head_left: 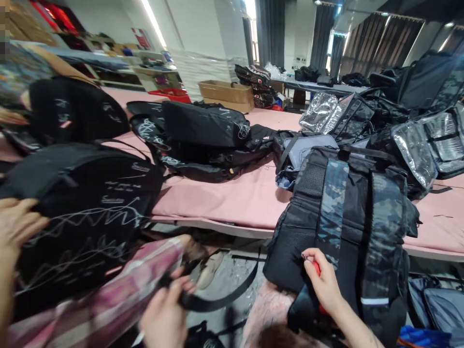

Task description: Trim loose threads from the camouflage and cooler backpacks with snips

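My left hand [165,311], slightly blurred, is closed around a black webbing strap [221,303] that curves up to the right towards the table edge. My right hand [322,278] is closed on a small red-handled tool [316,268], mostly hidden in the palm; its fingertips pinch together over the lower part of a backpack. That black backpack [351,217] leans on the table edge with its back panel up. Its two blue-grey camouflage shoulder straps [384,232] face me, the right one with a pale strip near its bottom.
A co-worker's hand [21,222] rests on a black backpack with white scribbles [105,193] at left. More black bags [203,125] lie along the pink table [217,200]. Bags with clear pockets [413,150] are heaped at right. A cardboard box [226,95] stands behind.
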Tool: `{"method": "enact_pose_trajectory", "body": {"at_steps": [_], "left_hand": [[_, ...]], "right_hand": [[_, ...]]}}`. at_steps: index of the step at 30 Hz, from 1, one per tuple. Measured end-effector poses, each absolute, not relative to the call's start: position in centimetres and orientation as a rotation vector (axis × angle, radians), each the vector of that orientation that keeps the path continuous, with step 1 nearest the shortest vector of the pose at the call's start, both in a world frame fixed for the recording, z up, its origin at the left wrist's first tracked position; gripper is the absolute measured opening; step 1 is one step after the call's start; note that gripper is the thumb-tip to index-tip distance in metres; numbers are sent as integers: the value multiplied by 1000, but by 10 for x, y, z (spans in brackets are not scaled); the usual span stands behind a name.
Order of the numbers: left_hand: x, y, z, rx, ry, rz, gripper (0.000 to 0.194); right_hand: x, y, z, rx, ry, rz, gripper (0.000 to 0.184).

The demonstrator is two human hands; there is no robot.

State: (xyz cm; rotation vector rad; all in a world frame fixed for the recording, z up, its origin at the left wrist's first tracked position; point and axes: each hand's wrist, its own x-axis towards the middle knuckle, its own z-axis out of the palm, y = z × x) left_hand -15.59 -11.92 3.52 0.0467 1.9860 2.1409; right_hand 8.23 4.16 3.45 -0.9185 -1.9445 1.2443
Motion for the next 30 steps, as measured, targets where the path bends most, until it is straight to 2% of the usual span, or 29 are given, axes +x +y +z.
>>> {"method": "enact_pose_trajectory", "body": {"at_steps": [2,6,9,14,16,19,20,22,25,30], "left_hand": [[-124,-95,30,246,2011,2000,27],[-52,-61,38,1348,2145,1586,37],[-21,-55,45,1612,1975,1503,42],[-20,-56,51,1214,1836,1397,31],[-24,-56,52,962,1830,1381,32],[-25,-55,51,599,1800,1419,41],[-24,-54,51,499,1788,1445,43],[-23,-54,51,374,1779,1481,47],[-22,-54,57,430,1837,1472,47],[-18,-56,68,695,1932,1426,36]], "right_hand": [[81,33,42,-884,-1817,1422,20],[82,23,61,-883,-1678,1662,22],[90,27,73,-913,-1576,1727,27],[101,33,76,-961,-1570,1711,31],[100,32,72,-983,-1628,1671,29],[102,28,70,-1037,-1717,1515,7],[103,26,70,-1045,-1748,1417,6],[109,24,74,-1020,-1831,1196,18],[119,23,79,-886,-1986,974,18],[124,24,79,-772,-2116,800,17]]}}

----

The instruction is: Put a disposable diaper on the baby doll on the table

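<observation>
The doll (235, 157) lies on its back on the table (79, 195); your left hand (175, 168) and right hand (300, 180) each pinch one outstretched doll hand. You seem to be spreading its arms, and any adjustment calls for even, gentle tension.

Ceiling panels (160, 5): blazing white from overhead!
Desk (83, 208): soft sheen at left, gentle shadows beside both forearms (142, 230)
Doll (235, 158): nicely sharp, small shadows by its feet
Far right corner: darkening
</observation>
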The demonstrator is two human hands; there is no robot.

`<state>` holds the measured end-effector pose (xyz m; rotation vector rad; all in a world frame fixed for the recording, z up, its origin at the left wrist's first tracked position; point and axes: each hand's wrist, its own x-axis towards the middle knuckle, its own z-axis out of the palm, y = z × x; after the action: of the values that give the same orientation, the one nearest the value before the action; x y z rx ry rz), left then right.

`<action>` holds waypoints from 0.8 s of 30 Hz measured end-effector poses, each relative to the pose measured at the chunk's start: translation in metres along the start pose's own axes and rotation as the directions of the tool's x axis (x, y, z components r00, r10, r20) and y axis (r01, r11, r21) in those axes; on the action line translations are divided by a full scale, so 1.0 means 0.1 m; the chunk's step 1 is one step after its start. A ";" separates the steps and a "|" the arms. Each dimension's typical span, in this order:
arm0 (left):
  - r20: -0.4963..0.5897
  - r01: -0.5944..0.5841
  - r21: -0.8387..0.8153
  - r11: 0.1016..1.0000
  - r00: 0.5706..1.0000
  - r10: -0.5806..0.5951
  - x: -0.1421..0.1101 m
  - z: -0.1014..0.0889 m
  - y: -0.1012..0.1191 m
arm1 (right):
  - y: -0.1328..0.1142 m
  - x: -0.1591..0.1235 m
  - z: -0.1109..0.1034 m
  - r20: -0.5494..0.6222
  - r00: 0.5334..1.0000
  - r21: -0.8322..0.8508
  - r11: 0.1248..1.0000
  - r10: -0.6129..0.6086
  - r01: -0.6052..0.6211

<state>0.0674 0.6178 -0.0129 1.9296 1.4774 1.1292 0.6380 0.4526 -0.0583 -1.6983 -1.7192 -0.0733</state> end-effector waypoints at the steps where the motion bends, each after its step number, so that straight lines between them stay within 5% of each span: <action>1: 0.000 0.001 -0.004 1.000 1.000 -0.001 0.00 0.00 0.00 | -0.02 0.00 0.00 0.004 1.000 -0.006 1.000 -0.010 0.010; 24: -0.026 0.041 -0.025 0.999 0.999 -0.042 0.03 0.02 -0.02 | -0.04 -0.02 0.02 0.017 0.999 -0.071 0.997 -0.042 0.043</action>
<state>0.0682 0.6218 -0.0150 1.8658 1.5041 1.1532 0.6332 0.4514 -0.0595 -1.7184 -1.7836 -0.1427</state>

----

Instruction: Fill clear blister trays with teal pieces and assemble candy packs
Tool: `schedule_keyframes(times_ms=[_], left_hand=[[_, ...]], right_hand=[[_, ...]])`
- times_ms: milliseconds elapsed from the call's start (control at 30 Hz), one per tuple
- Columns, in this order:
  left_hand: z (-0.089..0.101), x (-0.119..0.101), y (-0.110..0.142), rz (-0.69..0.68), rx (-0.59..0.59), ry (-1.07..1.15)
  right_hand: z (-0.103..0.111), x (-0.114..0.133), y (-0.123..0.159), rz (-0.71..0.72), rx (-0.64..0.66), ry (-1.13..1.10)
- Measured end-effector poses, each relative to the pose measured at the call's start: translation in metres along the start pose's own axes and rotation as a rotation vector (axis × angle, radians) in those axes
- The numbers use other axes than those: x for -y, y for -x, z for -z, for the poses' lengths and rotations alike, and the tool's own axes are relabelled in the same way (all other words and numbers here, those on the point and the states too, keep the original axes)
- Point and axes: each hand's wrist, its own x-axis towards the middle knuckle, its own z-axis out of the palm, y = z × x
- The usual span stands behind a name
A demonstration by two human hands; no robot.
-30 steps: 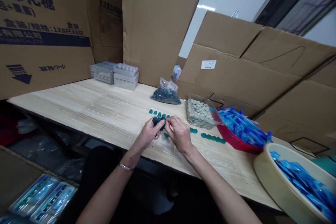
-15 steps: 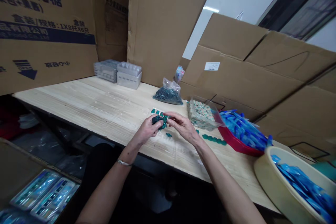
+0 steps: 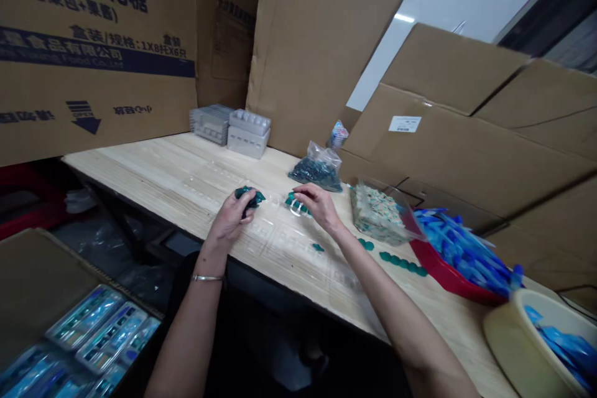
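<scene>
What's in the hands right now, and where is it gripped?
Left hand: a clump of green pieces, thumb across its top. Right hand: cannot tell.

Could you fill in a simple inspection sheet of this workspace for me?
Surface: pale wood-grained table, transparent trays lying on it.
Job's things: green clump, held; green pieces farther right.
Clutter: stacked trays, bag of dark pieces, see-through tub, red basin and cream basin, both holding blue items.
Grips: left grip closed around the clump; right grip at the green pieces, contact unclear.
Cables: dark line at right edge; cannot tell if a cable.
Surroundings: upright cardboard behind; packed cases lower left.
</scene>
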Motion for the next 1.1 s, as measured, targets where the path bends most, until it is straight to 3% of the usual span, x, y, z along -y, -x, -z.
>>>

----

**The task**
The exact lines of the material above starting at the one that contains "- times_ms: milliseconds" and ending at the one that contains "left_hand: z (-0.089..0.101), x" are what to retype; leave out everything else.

**Output for this exercise**
- times_ms: milliseconds elapsed from the call's start (control at 30 Hz), one per tuple
- Columns, in this order:
  left_hand: z (-0.089..0.101), x (-0.119..0.101), y (-0.110..0.142), rz (-0.69..0.68), rx (-0.59..0.59), ry (-1.07..1.15)

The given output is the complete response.